Jane Ingall from ABC Radio New England North West recently interviewed Neuromersiv about how we are using Virtual Reality to put the fun into rehabilitation



Survivors of brain injury in rural areas are being encouraged to trial a new virtual reality prototype that hopes to aid the recovery of movement and fine motor skills.

Designed to put the fun back into rehabilitation exercises, it takes participants into a virtual world. A robotic glove containing sensors helps with muscle movement and at the same time monitors improvement.

“It’s basically like an electrical octopus sitting on your hand,” says co-developer Rohan O’Reilly.

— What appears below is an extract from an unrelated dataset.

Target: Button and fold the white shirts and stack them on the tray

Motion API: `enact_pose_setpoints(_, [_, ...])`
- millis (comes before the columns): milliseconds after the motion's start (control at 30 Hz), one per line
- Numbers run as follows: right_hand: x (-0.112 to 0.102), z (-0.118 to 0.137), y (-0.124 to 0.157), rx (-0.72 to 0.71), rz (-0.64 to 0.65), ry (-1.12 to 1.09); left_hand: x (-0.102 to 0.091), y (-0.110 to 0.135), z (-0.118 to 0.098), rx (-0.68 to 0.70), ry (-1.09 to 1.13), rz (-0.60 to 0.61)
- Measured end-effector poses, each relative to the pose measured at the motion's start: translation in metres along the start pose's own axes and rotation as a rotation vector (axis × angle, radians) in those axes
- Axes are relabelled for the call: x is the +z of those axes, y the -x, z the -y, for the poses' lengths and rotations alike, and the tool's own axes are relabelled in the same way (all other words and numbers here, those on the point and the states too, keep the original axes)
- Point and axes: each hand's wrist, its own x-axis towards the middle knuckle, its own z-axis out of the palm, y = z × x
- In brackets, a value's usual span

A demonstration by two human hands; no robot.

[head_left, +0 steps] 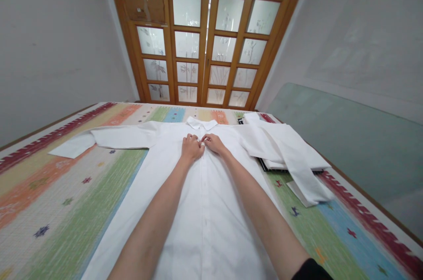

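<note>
A white long-sleeved shirt [185,209] lies spread front side up, its collar [201,124] at the far end. Just below the collar, my left hand [192,147] and my right hand [213,142] meet at the front placket. The fingers of both are bent and pinch the cloth there, close together. Any button between the fingertips is too small to make out. The left sleeve [119,136] stretches out flat to the left with a bend near its cuff. On the right, the other sleeve [264,143] lies over a stack of folded white clothing.
Folded white clothing [297,139] with a dark edge beneath lies at the right. Everything rests on a striped, patterned cloth [99,192]. Beyond the far edge stand wooden doors with glass panes [188,44]. A pale green panel [337,130] runs along the right wall.
</note>
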Motion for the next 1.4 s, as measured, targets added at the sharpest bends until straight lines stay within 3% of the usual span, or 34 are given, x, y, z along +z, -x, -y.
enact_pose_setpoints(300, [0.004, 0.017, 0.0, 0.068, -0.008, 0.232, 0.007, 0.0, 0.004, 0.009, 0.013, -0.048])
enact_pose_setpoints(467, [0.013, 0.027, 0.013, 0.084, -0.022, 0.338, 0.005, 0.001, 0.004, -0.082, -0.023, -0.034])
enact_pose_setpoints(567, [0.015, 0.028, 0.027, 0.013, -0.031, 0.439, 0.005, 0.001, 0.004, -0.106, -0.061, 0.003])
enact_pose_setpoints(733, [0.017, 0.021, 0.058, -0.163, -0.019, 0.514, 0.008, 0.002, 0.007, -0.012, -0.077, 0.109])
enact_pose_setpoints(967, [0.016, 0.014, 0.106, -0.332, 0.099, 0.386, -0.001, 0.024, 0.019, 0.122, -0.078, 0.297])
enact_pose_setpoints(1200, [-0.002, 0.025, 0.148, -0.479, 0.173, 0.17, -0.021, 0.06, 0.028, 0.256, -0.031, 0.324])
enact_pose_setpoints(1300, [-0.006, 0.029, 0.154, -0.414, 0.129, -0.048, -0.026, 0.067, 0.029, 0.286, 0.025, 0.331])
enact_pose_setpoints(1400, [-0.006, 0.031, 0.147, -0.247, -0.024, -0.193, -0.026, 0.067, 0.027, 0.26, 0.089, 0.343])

“Inside there are encase all the electrical goodies. That system communicates with the software in the virtual environment.”

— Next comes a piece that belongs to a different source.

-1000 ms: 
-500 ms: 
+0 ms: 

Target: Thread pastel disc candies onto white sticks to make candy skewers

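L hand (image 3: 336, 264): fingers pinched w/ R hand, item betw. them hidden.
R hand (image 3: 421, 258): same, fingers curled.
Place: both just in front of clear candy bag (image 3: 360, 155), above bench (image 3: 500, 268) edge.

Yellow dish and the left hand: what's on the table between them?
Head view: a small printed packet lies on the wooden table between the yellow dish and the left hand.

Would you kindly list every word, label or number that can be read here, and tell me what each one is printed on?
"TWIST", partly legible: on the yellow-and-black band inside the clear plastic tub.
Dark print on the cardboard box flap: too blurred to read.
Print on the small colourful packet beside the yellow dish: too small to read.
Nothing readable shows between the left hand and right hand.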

Once inside the virtual world, participants taken through a series of tasks.

‘There’s an avatar in there that talks to them and it tells them what it wants them to do and encouraged them to practice, and it rewards them,” says Mr O’Reilly.

The prototype will be trialled in Tamworth and the Central Coast and physiotherapists love the idea too.

“Often these devices are put out and consumers are asked to buy them and there’s no research or evidence behind whether they work or not,” says Dr Luke Wakely from the University of Newcastle Department of Rural Health.

Colin Neilson suffered a stroke a year ago, and more than happy to be a guinea pig.

“It felt real, it was right here, and if that thing does what he says, it’ll be unreal,” he says.